Marxists though. It was all they did. Inverting society to put the dregs (them) on top means inverting right and wrong, normal sexuality, representation of races via the re-write of the mythology & history of their societies.

BTW claiming to be a capitalist doesn't mean you aren't a Marxist or a communist. My uncle was a life long commie and a ruthless multi-millionaire businessman who made his money out of strip mining, back when a million dollars bought more than a loaf of bread in Weimar America.

I suspect you are fully committed to the cause and at that level of commitment the ends always justify the means. I could be wrong, but your defense via obfuscation of known racist policies in the entertainment industry, including racial quotas for jobs and representation on screen, means I don't care what your actual political & economic beliefs are.

Replies:   Grey Wolf
Grey Wolf 🚫

@Radagast

This will have to be my last response to you, I think.

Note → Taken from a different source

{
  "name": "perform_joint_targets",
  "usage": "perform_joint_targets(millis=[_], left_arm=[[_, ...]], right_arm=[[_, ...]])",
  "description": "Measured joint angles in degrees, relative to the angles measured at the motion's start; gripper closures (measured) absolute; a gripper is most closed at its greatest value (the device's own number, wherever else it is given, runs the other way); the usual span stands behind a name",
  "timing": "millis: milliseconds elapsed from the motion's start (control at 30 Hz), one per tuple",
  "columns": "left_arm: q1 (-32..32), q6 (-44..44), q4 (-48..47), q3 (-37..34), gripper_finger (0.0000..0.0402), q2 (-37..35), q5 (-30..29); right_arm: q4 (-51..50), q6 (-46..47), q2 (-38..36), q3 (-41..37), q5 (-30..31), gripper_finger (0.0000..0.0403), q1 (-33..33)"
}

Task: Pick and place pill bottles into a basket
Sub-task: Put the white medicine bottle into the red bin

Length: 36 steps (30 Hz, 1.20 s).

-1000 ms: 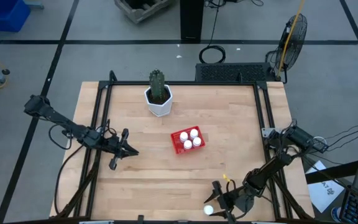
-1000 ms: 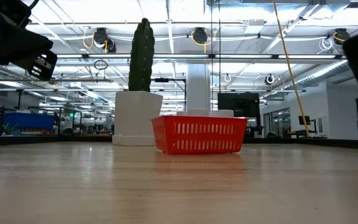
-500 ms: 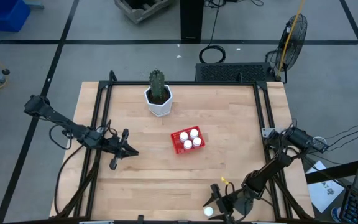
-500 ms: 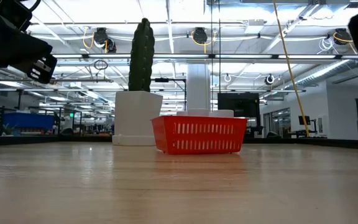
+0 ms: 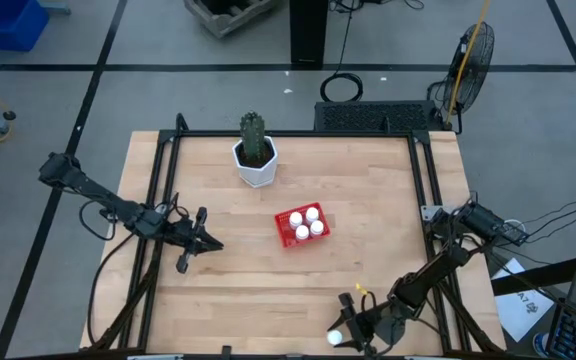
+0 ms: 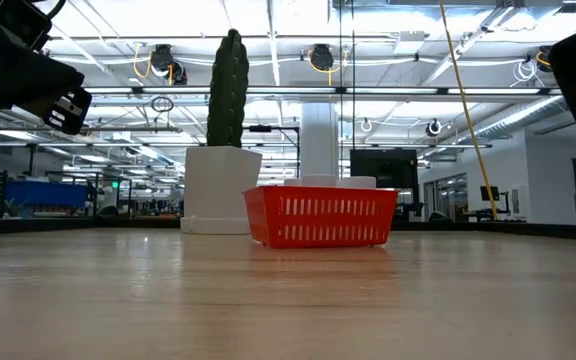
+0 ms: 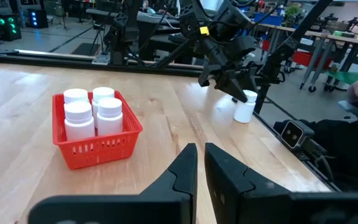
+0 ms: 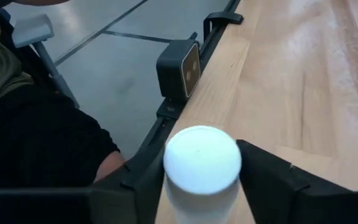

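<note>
Right wrist view is showing the last bottle [image 8: 202, 167] standing at the table's near edge, sitting between the right gripper's [image 8: 202, 186] two fingers [image 8: 272, 183]; the fingers are flanking its cap on both sides, but whether they are pressing on it I cannot tell. From above, that gripper [image 5: 345, 330] is hanging over the table's [image 5: 368, 180] front edge with the bottle [image 5: 337, 337] as a white dot at its tip. The red basket [image 5: 301, 226] is sitting near the middle of the table, well apart from that bottle, and is holding four bottles [image 7: 87, 112] upright. The left gripper [image 5: 205, 243] is waiting left of the basket, its fingers closed together and holding nothing. A cactus pot [image 5: 256, 152] is standing behind the basket.
</note>
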Motion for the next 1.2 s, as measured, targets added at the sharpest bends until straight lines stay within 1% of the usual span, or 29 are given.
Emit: perform_joint_targets(millis=[133, 300, 467, 633, 800, 933, 1000, 1133, 1200], left_arm=[[0.0, 0.0, 0.0, 0.0, 0.0366, 0.0, 0.0], [0.0, 0.1, 0.0, 0.0, 0.0366, 0.0, 0.0], [0.0, 0.8, 0.0, 0.0, 0.0366, 0.0, 0.0], [0.0, 1.4, 0.0, 0.0, 0.0366, 0.0, -0.3], [0.0, 1.4, 0.0, 0.0, 0.0366, 0.0, -0.4], [0.0, 1.4, 0.0, 0.0, 0.0366, 0.0, -0.4], [0.0, 1.4, 0.0, 0.0, 0.0366, 0.0, -0.4], [0.0, 1.7, 0.0, 0.0, 0.0366, 0.0, -0.4], [0.0, 1.7, 0.0, 0.0, 0.0366, 0.0, -0.4]], right_arm=[[-1.0, 0.3, -0.1, 0.0, 0.0, 0.0255, 0.0], [-0.9, -1.4, -0.1, 0.0, 0.0, 0.0255, -0.5], [-1.4, -4.6, -1.6, 0.0, 0.0, 0.0247, -3.7], [-2.4, -9.5, -4.5, 0.0, -0.1, 0.0253, -9.1], [-1.6, -14.6, -7.6, -0.1, -0.2, 0.0252, -16.5], [-1.6, -14.8, -8.3, -0.1, -4.3, 0.0249, -23.6], [-1.9, -15.1, -8.3, 0.1, -4.6, 0.0253, -26.4], [-3.0, -17.6, -8.3, 2.1, -5.2, 0.0253, -30.1], [-6.0, -17.8, -8.3, 4.2, -6.3, 0.0251, -31.6]])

Somehow, in your view, arguing that giving members of minorities the opportunity to compete for roles which were written for people who are not white, representing either new characters who are not white or characters who were never white, is 'Marxist.' I can't even fathom the connection. It's like saying that someone arguing that heavy metal is better than smooth jazz must be a Baptist. There is zero connection whatsoever from the one to the other.

I explicitly say that I'm a capitalist; you, in essence, accuse me of lying. I strongly dislike communism or Marxism. I think it's insane and contrary to human nature, has never worked, and will never work.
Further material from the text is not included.